Dongjoon Hyun updated SPARK-26859:
----------------------------------
    Fix Version/s: 2.3.4

> Fix field writer index bug in non-vectorized ORC deserializer
> -------------------------------------------------------------
>
>                 Key: SPARK-26859
>                 URL: https://issues.apache.org/jira/browse/SPARK-26859
>             Project: Spark
>          Issue Type: Bug
>          Components: SQL
>    Affects Versions: 2.3.0
>            Reporter: Ivan Vergiliev
>            Assignee: Ivan Vergiliev
>            Priority: Major
>              Labels: correctness
>             Fix For: 2.3.4, 2.4.1, 3.0.0
>
>
> There is a bug in the ORC deserialization code that, when triggered, results in completely wrong data being read. I've marked this as a Blocker as per the docs in https://spark.apache.org/contributing.html as it's a data correctness issue.
> The bug is triggered when the following set of conditions are all met:
> - the non-vectorized ORC reader is being used;
> - a schema is explicitly specified when reading the ORC file
> - the provided schema has columns not present in the ORC file, and these columns are in the middle of the schema
> - the ORC file being read contains null values in the columns after the ones added by the schema.
> When all of these are met:
> - the internal state of the ORC deserializer gets messed up, and, as a result
> - the null values from the ORC file end up being set on wrong columns, not the one they're in, and
> - the old values from the null columns don't get cleared from the previous record.
> Here's a concrete example. Let's consider the following DataFrame:
> {code:scala}
>         val rdd = sparkContext.parallelize(Seq((1, 2, "abc"), (4, 5, "def"), (8, 9, null)))
>         val df = rdd.toDF("col1", "col2", "col3")
> {code}
> and the following schema:
> {code:scala}
> col1 int, col4 int, col2 int, col3 string
> {code}
> Notice the `col4 int` added in the middle that doesn't exist in the dataframe.
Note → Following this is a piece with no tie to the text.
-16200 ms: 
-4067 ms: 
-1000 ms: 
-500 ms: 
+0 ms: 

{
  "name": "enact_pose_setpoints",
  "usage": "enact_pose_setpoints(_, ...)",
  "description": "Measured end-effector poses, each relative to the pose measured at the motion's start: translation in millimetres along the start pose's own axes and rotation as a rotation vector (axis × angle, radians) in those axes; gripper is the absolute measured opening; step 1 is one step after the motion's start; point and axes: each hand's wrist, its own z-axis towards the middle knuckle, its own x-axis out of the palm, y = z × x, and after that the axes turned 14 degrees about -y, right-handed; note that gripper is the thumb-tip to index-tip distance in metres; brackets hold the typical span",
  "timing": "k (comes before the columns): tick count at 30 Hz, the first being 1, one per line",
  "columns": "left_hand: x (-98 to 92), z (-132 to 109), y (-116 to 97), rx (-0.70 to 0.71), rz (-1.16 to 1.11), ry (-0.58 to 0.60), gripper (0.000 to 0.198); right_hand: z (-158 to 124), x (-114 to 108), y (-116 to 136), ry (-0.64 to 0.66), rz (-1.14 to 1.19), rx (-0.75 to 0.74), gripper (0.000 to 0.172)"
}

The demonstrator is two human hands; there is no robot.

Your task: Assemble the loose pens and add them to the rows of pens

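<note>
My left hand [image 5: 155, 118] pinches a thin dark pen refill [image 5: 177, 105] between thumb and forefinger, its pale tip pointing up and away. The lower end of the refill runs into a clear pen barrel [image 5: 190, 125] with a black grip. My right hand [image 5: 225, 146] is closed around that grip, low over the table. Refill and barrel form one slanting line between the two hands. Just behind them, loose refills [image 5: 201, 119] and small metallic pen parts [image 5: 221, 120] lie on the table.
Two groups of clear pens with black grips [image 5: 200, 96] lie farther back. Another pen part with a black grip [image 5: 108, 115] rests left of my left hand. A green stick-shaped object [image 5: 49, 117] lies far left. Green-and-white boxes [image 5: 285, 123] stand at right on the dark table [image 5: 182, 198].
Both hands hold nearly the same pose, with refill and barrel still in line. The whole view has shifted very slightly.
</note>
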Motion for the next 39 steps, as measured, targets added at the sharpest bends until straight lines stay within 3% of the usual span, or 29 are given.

> Saving this dataframe to ORC and then reading it back with the specified schema should result in reading the same values, with nulls for `col4`. Instead, we get the following back:
> {code:java}
> [1,null,2,abc]
> [4,null,5,def]
> [8,null,null,def]
> {code}
> Notice how the `def` from the second record doesn't get properly cleared and ends up in the third record as well; also, instead of `col2 = 9` in the last record as expected, we get the null that should've been in column 3 instead.
> *Impact*
> When this issue is triggered, it results in completely wrong results being read from the ORC file. The set of conditions under which it gets triggered is somewhat narrow so the set of affected users is probably limited. There are possibly also people that are affected but haven't realized it because the conditions are so obscure.
> *Bug details*
> The issue is caused by calling `setNullAt` with a wrong index in `OrcDeserializer.scala:deserialize()`. I have a fix that I'll send out for review shortly.
> *Workaround*
> This bug is currently only triggered when new columns are added to the middle of the schema. This means that it can be worked around by only adding new columns at the end.